Трубецкой пытался отодвинуться, будто ожидал удара – но закашлялся и не смог.
– Пойду спрошу чаю, – чужим голосом сказал Евгений.
Бывший князь Трубецкой тяжело перекатился на бок и в самом деле кашлял так, будто собрался на тот свет. И у него, бывшего князя Оболенского, не было ни попа для исповеди, ни христианского прощения, ни лекарства. Но чаю – чаю у караула он мог попросить.
***
Чай прислала Катерина Ивановна; казаки сами его пили и за это и арестантам ставили самовар. Евгений попросил чаю, получил позволение посидеть у печи, пока вода закипит (казаки были к ним довольно добры при отсутствии начальства). В закутке у печи паук плёл паутину, поймал в свои сети другого паука. Тот трепыхался, но было видно – дело кончено.
Перед глазами встал рудник: черные провалы, лестницы, прикреплённые к стене. Бывший полковник Трубецкой лезет вверх, цепляясь костлявыми пальцами – с третьего уровня на второй, с первого на нулевой, из тьмы в полусвет. Он не ропщет на судьбу – вот и ступенька вверх: помогает товарищам, готов рубашку отдать – ступенька; ещё одна…
И он, Евгений, вполне мог бы выбить у него эту лестницу. Мысли были просты, как в лихорадке. Мог бы, и хотел, и имел на то право. Тронешь гору – и она обвалится, рокотал добродушный голос в голове.
Евгений провел по лицу руками и дернулся, задев ссадину. Глянул на свои руки на коленях казенных штанов грубой шерсти – в тех же дорожках красных пятен от укусов, и ногти так же черны. Господи, что он делает? Пауки, грызущие друг друга в темноте.
Из-за двери донесся тот же неотвязный кашель.
Господи, Трубецкой в самом деле болеет.
И любое прощение будет оправданием его – и предательством мертвых. Трубецкой свалил все на Рылеева, чтоб отвести от себя петлю.
Евгений отвернулся к печи, чтобы караул не видел его. Он не думал о казненных каждый день – но сейчас увидел друга как живым. Рассмеялся от воспоминания, закрыл лицо ладонью.
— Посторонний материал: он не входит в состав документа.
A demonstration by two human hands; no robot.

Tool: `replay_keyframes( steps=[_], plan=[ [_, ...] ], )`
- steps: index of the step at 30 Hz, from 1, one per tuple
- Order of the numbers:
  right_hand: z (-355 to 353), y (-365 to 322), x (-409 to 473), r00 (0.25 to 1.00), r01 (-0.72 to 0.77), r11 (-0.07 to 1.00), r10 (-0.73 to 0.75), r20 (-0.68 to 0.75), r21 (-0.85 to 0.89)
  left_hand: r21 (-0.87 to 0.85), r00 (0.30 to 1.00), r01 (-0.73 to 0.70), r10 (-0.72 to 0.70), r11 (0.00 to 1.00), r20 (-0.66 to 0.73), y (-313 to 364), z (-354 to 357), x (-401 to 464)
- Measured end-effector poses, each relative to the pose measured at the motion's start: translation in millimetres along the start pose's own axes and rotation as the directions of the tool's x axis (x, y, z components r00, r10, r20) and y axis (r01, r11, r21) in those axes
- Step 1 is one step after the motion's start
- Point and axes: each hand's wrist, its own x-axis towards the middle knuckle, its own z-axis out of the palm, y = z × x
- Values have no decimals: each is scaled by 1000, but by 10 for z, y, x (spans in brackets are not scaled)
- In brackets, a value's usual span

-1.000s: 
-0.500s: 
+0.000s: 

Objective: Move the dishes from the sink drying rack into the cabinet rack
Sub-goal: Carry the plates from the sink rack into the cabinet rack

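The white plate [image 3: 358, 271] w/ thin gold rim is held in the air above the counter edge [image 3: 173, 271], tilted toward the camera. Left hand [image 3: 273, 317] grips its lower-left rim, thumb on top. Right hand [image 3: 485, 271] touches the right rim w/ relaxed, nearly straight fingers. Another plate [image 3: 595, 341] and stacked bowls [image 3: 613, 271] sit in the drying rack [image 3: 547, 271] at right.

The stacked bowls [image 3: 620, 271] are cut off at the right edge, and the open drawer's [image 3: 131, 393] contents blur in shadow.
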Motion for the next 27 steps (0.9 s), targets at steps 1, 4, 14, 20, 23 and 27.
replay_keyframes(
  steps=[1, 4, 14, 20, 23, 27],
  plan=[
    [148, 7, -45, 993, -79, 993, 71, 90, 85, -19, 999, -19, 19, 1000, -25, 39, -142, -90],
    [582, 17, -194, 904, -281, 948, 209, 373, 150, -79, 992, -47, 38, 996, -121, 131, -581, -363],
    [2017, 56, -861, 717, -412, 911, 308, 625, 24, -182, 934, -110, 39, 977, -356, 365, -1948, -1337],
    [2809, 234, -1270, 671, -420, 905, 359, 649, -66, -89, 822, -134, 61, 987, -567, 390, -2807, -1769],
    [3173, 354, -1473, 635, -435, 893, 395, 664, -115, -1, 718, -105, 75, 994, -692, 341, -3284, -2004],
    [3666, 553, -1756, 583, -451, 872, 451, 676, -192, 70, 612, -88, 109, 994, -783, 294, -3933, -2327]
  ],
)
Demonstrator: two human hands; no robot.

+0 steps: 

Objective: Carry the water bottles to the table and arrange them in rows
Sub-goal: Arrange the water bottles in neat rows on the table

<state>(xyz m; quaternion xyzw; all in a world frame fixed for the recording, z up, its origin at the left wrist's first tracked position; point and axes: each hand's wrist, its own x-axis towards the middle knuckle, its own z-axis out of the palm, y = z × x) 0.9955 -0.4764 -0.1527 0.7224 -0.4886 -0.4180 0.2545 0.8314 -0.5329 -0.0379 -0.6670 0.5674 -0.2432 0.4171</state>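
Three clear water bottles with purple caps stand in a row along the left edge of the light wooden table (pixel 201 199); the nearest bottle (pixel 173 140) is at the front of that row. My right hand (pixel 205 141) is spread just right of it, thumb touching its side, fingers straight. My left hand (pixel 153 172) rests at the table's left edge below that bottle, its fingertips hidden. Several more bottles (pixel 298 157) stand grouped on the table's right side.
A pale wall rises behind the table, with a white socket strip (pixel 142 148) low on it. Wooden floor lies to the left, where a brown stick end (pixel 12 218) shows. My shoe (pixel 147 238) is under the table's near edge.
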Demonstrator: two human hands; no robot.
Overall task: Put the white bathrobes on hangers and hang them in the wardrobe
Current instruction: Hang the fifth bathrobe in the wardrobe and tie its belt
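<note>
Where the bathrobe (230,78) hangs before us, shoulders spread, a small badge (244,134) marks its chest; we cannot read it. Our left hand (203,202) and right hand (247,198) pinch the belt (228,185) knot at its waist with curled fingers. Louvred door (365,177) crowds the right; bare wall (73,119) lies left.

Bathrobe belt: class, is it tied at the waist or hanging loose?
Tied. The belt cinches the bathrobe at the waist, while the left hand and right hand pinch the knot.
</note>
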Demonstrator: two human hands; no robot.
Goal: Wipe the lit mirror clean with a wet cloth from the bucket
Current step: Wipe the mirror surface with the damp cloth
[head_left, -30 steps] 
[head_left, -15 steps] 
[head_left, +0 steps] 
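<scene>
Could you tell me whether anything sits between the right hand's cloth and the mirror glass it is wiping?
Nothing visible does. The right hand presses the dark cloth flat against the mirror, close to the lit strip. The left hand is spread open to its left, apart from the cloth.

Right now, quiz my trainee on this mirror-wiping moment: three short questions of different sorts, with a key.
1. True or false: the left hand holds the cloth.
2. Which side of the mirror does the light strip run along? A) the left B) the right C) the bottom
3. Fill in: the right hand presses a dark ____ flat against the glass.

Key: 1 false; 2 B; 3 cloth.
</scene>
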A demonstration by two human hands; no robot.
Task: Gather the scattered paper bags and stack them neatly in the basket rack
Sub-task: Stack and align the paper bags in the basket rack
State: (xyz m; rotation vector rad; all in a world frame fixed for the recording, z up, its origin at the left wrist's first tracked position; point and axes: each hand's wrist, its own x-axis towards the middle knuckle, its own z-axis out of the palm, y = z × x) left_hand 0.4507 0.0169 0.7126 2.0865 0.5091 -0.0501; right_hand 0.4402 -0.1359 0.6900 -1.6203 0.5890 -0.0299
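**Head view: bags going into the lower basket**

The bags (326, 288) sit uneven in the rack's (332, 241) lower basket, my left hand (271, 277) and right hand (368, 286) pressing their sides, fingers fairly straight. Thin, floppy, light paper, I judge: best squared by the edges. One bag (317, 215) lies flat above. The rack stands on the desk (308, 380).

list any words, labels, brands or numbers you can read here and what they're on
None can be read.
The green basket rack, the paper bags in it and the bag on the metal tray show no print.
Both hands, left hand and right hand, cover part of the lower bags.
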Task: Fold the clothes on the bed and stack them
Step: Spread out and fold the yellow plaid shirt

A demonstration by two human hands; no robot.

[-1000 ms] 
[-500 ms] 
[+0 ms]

Ноябрь 1824 года, два дня после наводнения. Мойка ещё полна, но вода отступила с улиц, город разгребает завалы, купец уж открыл свою затопленную лавку, чистит витрину в пятнах от воды. На крыше у Рылеева мычит корова. Друг держал корову ради здоровья и экономии – свежие сливки в городе дороги – перед потопом затащил на крышу и так спас, а теперь корова не хочет спускаться: жует себе сено между крыш и труб, отмахивается хвостом. Наташа кутается в шаль, подставив лицо холодному солнцу. Друг еще до наводнения позвал их на домашний вечер, но в городе потоп, в квартире разруха, жена и дочка у бабушки – а они сидят на крыше, и чайки кричат, покушаясь на их крендели, и в белых с розовым чашечках давно остыл чай.